Esses questionamentos nos levaram a refletir que o mundo de relações do estudante na escola, sobretudo a relação jovem-adulto, é marcado por relações de poder, o que nem sempre possibilita uma comunicação mais horizontal baseada no diálogo.

A escola como está hoje organizada nem sempre é objetivada por meio do diálogo ou por outra natureza de relação entre saber e poder. A organização do trabalho pedagógico em Matemática, sobretudo os processos avaliativos, perpetuam relações de poder com base na meritocracia, em que aqueles que estão em situação de fracasso ou de dificuldade na aprendizagem são silenciados, não apenas nas suas vozes, mas nas suas produções matemáticas.

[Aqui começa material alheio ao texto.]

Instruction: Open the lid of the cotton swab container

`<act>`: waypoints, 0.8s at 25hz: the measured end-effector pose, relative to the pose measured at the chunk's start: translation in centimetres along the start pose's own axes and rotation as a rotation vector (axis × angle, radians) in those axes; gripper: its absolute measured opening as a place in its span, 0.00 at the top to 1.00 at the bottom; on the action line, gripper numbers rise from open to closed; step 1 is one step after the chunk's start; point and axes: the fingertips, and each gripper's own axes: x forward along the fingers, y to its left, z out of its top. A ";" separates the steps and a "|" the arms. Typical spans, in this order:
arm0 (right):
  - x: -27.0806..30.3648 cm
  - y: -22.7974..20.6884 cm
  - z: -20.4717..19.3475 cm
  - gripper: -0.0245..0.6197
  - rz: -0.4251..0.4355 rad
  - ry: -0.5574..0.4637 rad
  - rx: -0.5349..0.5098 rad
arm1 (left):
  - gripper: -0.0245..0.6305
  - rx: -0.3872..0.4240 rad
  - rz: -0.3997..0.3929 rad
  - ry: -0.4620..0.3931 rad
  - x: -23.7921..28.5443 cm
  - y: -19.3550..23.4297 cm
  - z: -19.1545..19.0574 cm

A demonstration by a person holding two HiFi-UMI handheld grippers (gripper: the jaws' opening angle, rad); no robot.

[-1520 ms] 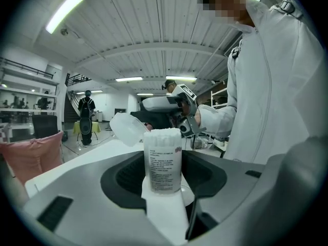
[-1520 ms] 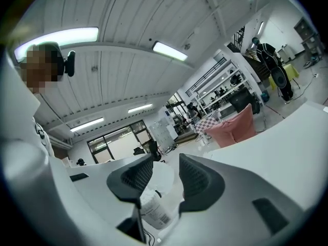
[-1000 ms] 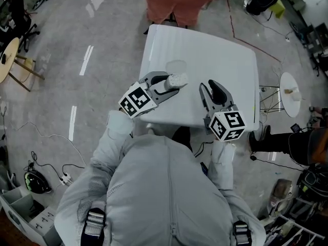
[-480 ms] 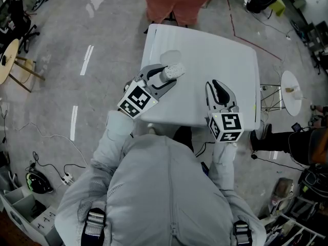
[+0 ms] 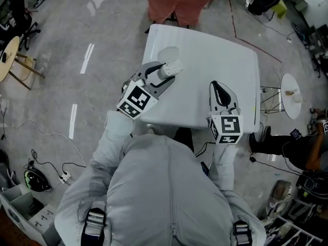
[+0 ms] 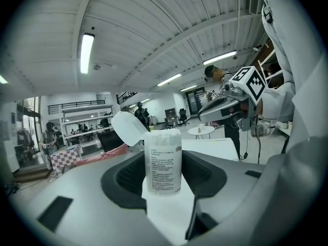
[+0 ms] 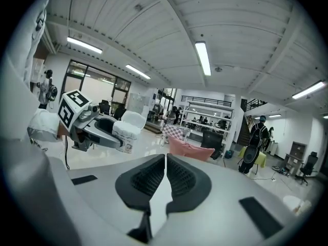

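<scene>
Left gripper view: fingers of the left gripper (image 5: pixel 161 75) clamp the upright cotton swab container (image 6: pixel 163 160) over the desk (image 5: pixel 215 60). Its lid (image 6: pixel 128 128) is flipped back to the left, and white swabs (image 6: pixel 164 136) are packed to the rim. Fingers of the right gripper (image 7: pixel 165 176) have just closed together, with nothing between them.

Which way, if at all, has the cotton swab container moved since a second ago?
Yes. Held in the left claw, the cotton swab container has shifted slightly away from the person, toward the far edge of the table.
</scene>
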 end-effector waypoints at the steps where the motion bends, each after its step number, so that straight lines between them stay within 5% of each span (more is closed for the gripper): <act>1: 0.0 0.0 0.1 0.90 0.004 -0.001 -0.007 | 0.63 0.000 0.007 0.002 0.0 0.1 0.1; 20: -1.6 -0.9 4.0 0.91 0.043 -0.114 0.007 | 0.63 0.044 0.041 -0.072 -0.5 0.0 4.4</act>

Por fim, o grande desafio da escola na construção de saberes necessários à vida em sociedade e ao exercício da cidadania exige a prática democrática do diálogo, sem a qual a função social da escola não ultrapassa da reprodução das relações sociais.

Para responder aos questionamentos e aprofundar as reflexões acima, poderíamos utilizar várias concepções de diálogo, mas estamos fazendo a opção pelas ideias de dois autores. O primeiro deles, Mikhail Bakhtin, tem sido considerado o teórico do diálogo, o segundo, Paulo Freire, tem sido o teórico que aposta na emancipação por meio do diálogo. Além desses dois, outros autores serão convidados a entrar na conversa.

Muito embora Bakhtin tenha construído suas ideias no âmbito da teoria literária e da filosofia da linguagem, há nelas uma concepção de diálogo que tem fortes implicações pedagógicas, o que nos interessa para compreender o diálogo no processo de ensino e aprendizagem da Matemática. Sua concepção de diálogo tem um caráter interativo, social e histórico-cultural que possibilita empregá-la no campo da Pedagogia. Sua teoria nos possibilita compreender o diálogo como construção humana. Diferentemente de Bakhtin, Paulo Freire construiu suas ideias no âmbito da Pedagogia. Sua concepção de diálogo é

profundamente pedagógica ao propor uma epistemologia que funda novas relações entre professor, estudantes e objetos do conhecimento.